Requirement: Output every line below exactly.

(Data extracted from a collection)
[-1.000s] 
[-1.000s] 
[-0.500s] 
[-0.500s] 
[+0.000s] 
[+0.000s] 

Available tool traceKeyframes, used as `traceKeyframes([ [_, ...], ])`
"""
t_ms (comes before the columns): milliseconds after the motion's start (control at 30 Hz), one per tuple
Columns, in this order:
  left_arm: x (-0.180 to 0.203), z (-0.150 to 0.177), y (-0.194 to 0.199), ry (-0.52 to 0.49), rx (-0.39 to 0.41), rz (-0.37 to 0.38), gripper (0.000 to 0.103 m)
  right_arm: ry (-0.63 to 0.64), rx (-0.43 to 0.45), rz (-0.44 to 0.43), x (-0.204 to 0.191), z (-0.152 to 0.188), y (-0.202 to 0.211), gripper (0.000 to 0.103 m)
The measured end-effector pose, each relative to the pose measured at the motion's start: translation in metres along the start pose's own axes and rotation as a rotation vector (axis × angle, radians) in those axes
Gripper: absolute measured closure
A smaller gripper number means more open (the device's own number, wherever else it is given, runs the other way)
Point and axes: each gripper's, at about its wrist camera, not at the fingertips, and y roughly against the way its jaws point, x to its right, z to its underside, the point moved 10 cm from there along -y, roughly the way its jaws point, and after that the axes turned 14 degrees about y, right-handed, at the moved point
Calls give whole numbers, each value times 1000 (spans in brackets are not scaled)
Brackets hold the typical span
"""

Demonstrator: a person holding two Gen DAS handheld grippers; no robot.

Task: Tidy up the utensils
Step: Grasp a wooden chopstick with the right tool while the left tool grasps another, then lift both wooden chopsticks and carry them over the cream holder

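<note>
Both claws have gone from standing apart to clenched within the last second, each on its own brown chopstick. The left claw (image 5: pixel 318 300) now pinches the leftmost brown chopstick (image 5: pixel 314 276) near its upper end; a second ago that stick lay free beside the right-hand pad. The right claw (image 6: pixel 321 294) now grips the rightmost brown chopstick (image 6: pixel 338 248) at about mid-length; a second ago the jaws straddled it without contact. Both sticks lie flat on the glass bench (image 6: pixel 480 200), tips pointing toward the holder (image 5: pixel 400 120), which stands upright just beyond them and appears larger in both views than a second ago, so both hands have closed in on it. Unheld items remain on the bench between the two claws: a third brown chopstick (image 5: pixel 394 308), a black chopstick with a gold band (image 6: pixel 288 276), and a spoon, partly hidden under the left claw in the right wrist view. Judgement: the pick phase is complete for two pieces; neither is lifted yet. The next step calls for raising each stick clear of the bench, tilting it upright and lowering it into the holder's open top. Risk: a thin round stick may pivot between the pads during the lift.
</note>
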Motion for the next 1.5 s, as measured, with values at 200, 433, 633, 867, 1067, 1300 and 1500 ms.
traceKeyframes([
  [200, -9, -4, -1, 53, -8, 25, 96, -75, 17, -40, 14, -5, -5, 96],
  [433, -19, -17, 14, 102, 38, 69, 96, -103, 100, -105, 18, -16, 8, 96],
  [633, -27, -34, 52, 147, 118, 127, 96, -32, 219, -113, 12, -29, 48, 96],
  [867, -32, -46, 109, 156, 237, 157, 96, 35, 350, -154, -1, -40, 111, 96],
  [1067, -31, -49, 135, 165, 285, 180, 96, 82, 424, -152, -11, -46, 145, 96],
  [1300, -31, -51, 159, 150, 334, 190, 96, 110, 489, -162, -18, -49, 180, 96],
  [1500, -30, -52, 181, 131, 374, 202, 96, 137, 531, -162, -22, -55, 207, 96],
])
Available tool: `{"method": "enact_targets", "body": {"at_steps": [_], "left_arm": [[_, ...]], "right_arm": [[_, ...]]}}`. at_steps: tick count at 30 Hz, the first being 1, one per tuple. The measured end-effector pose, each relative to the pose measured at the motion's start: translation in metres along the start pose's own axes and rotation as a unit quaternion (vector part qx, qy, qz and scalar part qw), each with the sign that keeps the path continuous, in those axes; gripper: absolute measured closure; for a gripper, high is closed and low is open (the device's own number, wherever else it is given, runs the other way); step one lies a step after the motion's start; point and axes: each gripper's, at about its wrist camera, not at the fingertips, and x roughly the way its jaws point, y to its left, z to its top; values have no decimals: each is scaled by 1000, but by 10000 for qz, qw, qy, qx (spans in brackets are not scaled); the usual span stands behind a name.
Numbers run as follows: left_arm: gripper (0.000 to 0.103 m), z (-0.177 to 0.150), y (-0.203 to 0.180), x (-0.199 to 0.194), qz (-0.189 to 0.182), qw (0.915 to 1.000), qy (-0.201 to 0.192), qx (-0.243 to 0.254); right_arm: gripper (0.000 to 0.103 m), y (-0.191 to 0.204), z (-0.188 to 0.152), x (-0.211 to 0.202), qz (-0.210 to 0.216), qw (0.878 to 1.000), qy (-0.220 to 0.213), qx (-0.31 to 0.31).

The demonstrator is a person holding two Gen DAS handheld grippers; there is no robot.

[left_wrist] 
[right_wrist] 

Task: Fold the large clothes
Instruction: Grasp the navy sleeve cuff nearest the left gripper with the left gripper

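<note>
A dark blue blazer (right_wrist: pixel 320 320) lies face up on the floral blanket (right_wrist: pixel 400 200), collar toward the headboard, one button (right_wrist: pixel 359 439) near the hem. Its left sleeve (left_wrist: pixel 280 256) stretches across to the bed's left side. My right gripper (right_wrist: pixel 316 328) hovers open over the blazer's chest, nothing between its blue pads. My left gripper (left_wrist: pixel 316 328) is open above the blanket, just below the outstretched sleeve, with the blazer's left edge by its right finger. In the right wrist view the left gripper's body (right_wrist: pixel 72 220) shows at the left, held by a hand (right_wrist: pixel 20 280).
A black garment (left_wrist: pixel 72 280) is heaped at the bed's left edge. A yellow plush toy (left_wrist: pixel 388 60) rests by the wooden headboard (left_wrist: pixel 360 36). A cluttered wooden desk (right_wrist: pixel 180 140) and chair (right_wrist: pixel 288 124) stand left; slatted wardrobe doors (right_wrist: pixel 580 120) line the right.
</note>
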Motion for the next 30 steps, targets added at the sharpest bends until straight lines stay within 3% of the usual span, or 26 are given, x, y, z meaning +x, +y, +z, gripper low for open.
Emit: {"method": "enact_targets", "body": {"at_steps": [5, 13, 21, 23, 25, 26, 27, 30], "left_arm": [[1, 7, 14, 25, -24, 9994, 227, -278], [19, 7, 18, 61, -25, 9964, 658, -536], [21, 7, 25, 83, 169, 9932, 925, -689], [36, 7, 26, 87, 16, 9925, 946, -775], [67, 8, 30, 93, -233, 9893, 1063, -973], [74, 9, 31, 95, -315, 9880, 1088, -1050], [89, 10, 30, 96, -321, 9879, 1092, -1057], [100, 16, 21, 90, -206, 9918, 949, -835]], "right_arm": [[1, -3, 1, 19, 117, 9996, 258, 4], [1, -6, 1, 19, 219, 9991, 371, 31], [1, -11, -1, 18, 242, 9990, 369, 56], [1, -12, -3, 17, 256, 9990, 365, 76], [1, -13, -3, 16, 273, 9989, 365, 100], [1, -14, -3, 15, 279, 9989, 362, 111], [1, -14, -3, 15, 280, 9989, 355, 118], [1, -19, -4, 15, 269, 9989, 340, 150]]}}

Reply:
[-1.000s] 
[-1.000s] 
[-0.500s] 
[-0.500s] 
[+0.000s] 
[+0.000s] 

Available tool traceKeyframes, used as `traceKeyframes([ [_, ...], ])`
"""
t_ms (comes before the columns): milliseconds after the motion's start (control at 30 Hz), one per tuple
Columns, in this order:
  left_arm: x (-0.180 to 0.203), z (-0.150 to 0.177), y (-0.194 to 0.199), ry (-0.52 to 0.49), rx (-0.39 to 0.41), rz (-0.37 to 0.38), gripper (0.000 to 0.103 m)
  right_arm: ry (-0.63 to 0.64), rx (-0.43 to 0.45), rz (-0.44 to 0.43), x (-0.204 to 0.191), z (-0.152 to 0.188), y (-0.202 to 0.211), gripper (0.000 to 0.103 m)
The measured end-effector pose, each relative to the pose measured at the motion's start: translation in metres along the start pose's own axes and rotation as a rotation vector (axis × angle, radians) in those axes
Gripper: absolute measured closure
A smaller gripper number means more open (the device's own number, wherever else it is given, runs the other way)
Point and axes: each gripper's, at about its wrist camera, not at the fingertips, and y roughly against the way its jaws point, x to its right, z to its underside, the point moved 10 cm from there along -y, roughly the way its jaws point, and after that the axes turned 14 degrees about y, right-handed, at the moved point
Calls give whole numbers, each value times 1000 (spans in brackets are not scaled)
Brackets hold the typical span
"""

Demonstrator: a person holding two Gen DAS handheld grippers; no robot.

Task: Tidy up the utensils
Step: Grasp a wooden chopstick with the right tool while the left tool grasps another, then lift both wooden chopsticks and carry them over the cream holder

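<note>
Both claws have gone from standing apart to clenched within the last second, each on its own brown chopstick. The left claw (image 5: pixel 318 300) now pinches the leftmost brown chopstick (image 5: pixel 314 276) near its upper end; a second ago that stick lay free beside the right-hand pad. The right claw (image 6: pixel 321 294) now grips the rightmost brown chopstick (image 6: pixel 338 248) at about mid-length; a second ago the jaws straddled it without contact. Both sticks lie flat on the glass bench (image 6: pixel 480 200), tips pointing toward the holder (image 5: pixel 400 120), which stands upright just beyond them and appears larger in both views than a second ago, so both hands have closed in on it. Unheld items remain on the bench between the two claws: a third brown chopstick (image 5: pixel 394 308), a black chopstick with a gold band (image 6: pixel 288 276), and a spoon, partly hidden under the left claw in the right wrist view. Judgement: the pick phase is complete for two pieces; neither is lifted yet. The next step calls for raising each stick clear of the bench, tilting it upright and lowering it into the holder's open top. Risk: a thin round stick may pivot between the pads during the lift.
</note>
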Motion for the next 1.5 s, as measured, with values at 200, 433, 633, 867, 1067, 1300 and 1500 ms.
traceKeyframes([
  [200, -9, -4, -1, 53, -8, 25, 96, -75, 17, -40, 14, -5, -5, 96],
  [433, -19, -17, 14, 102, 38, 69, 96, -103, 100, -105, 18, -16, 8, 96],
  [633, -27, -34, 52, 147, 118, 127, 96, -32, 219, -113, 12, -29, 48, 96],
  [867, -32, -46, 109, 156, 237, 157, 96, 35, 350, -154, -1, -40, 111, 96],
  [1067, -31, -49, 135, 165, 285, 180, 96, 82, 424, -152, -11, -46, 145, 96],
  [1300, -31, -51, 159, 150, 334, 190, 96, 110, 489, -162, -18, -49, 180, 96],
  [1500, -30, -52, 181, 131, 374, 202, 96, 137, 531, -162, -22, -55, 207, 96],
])
Available tool: `{"method": "enact_targets", "body": {"at_steps": [_], "left_arm": [[_, ...]], "right_arm": [[_, ...]]}}`. at_steps: tick count at 30 Hz, the first being 1, one per tuple. The measured end-effector pose, each relative to the pose measured at the motion's start: translation in metres along the start pose's own axes and rotation as a unit quaternion (vector part qx, qy, qz and scalar part qw), each with the sign that keeps the path continuous, in those axes; gripper: absolute measured closure; for a gripper, high is closed and low is open (the device's own number, wherever else it is given, runs the other way); step one lies a step after the motion's start; point and axes: each gripper's, at about its wrist camera, not at the fingertips, and x roughly the way its jaws point, y to its left, z to its top; values have no decimals: each is scaled by 1000, but by 10000 for qz, qw, qy, qx (spans in brackets are not scaled); the usual span stands behind a name.
Numbers run as follows: left_arm: gripper (0.000 to 0.103 m), z (-0.177 to 0.150), y (-0.203 to 0.180), x (-0.199 to 0.194), qz (-0.189 to 0.182), qw (0.915 to 1.000), qy (-0.201 to 0.192), qx (-0.243 to 0.254); right_arm: gripper (0.000 to 0.103 m), y (-0.191 to 0.204), z (-0.188 to 0.152), x (-0.211 to 0.202), qz (-0.210 to 0.216), qw (0.878 to 1.000), qy (-0.220 to 0.213), qx (-0.31 to 0.31).

The demonstrator is a person holding two Gen DAS handheld grippers; there is no robot.

[left_wrist] 
[right_wrist] 

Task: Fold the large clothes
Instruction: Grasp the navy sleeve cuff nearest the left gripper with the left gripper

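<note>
A dark blue blazer (right_wrist: pixel 320 320) lies face up on the floral blanket (right_wrist: pixel 400 200), collar toward the headboard, one button (right_wrist: pixel 359 439) near the hem. Its left sleeve (left_wrist: pixel 280 256) stretches across to the bed's left side. My right gripper (right_wrist: pixel 316 328) hovers open over the blazer's chest, nothing between its blue pads. My left gripper (left_wrist: pixel 316 328) is open above the blanket, just below the outstretched sleeve, with the blazer's left edge by its right finger. In the right wrist view the left gripper's body (right_wrist: pixel 72 220) shows at the left, held by a hand (right_wrist: pixel 20 280).
A black garment (left_wrist: pixel 72 280) is heaped at the bed's left edge. A yellow plush toy (left_wrist: pixel 388 60) rests by the wooden headboard (left_wrist: pixel 360 36). A cluttered wooden desk (right_wrist: pixel 180 140) and chair (right_wrist: pixel 288 124) stand left; slatted wardrobe doors (right_wrist: pixel 580 120) line the right.
</note>
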Motion for the next 30 steps, targets added at the sharpest bends until straight lines stay within 3% of the usual span, or 26 are given, x, y, z meaning +x, +y, +z, gripper low for open.
Emit: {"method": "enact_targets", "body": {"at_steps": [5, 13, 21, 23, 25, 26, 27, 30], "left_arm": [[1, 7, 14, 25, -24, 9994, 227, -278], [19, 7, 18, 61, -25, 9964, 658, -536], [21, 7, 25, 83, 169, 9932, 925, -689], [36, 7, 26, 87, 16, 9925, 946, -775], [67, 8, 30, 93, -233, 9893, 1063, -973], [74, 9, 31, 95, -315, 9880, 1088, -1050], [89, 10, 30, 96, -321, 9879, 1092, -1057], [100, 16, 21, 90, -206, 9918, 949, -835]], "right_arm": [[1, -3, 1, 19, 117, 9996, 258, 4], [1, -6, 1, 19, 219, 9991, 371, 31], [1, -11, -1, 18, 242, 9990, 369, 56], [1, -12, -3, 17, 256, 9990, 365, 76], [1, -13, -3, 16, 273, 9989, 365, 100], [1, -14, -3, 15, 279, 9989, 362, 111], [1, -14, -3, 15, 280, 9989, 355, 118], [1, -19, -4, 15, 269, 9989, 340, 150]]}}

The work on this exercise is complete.